Write out the line that has "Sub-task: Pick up" in it, along with each line that comes after it until the listing ends, and add nothing.

+++ Material provided +++

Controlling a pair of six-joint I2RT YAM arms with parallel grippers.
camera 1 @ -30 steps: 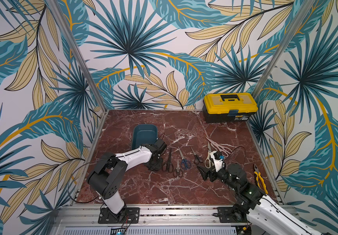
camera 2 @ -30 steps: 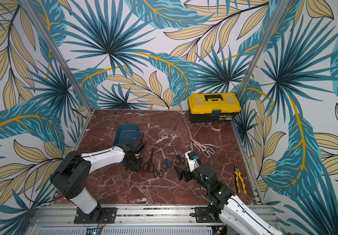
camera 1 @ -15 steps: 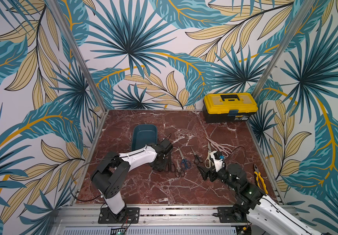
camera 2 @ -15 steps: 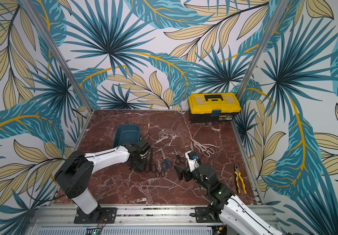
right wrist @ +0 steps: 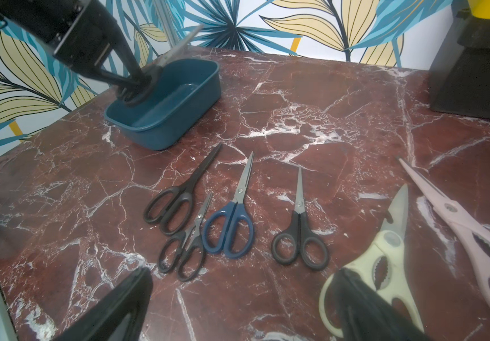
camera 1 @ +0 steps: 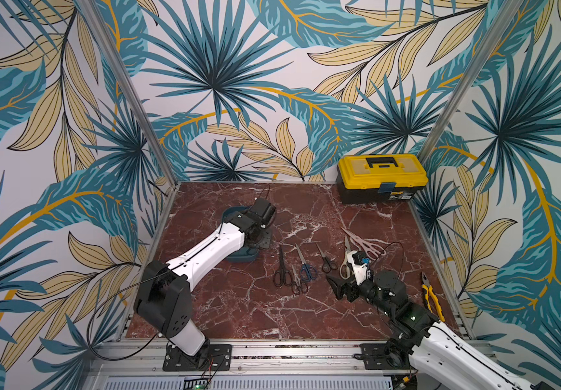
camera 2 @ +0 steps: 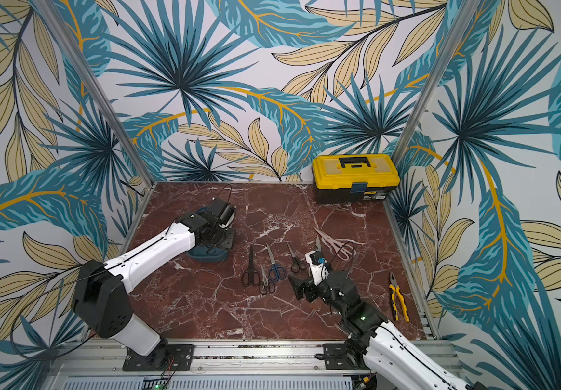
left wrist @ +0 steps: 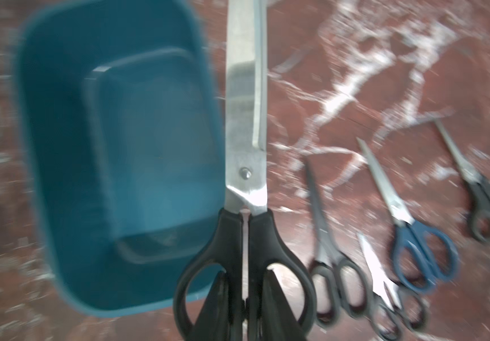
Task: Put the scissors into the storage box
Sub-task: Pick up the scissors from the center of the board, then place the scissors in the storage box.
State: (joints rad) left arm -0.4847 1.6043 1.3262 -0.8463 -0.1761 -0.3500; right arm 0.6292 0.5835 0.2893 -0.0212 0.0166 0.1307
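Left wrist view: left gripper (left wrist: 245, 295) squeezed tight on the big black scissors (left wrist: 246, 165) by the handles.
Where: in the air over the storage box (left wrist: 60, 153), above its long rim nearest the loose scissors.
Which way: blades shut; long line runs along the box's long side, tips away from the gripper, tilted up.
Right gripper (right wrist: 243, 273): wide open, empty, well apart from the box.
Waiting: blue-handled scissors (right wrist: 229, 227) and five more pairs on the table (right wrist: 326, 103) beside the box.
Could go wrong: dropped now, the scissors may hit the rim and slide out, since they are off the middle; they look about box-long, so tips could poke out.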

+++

> _Answer space_
Sub-task: Pick up the scissors from the center of the board, then place the scissors in the storage box.
State: (joints rad) left arm -0.4847 1.6043 1.3262 -0.8463 -0.1761 -0.3500; right arm 0.6292 0.5835 0.2893 -0.0212 0.0166 0.1307
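Left wrist view: left gripper (left wrist: 245, 295) squeezed tight on the big black scissors (left wrist: 246, 165) by the handles.
Where: in the air over the storage box (left wrist: 60, 153), above its long rim nearest the loose scissors.
Which way: blades shut; long line runs along the box's long side, tips away from the gripper, tilted up.
Right gripper (right wrist: 243, 273): wide open, empty, well apart from the box.
Waiting: blue-handled scissors (right wrist: 229, 227) and five more pairs on the table (right wrist: 326, 103) beside the box.
Could go wrong: dropped now, the scissors may hit the rim and slide out, since they are off the middle; they look about box-long, so tips could poke out.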

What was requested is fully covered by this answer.